------ Given material

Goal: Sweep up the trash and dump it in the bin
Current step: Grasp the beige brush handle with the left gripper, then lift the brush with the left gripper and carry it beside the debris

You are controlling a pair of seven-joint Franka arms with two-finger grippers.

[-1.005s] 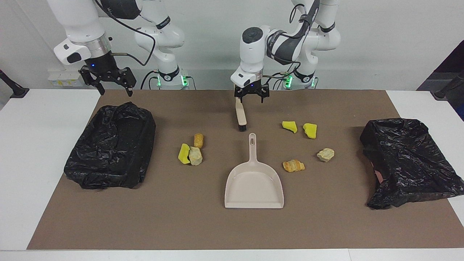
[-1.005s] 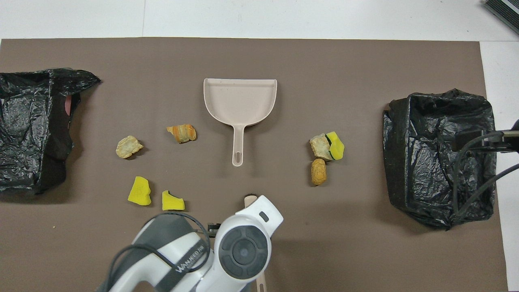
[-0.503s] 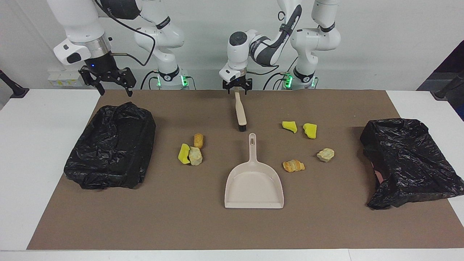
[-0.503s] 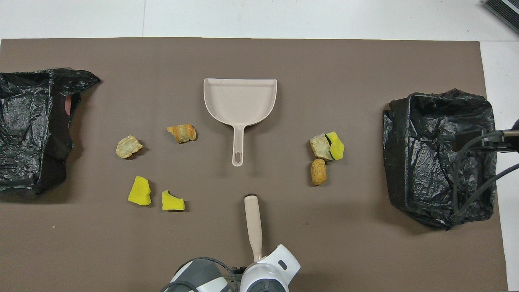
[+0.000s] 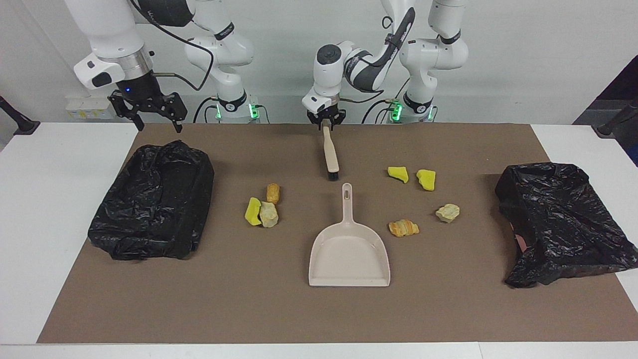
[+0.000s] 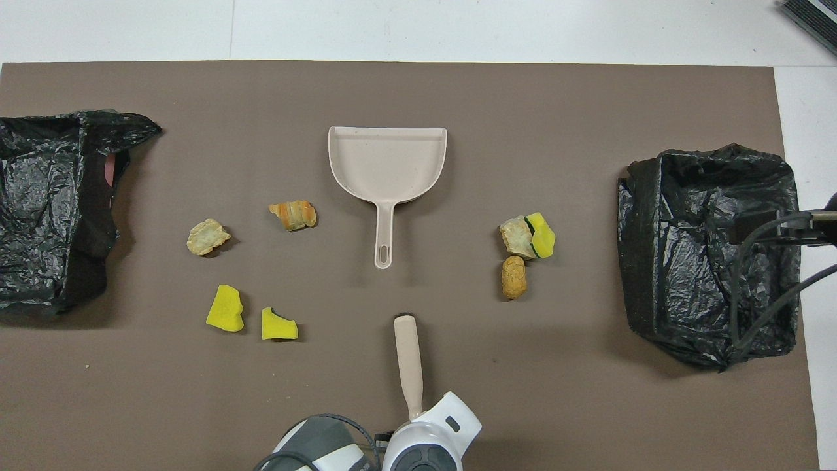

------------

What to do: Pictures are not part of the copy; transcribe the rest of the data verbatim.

Finished exercise:
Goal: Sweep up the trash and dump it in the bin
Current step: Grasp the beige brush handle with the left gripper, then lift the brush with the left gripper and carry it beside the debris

You are controlling a pair of seven-joint Franka arms with two-finger grippers.

[-1.005s] 
[-1.005s] 
[-0.503s] 
[-0.503s] 
[+0.000s] 
[+0.000s] 

The output above is complete.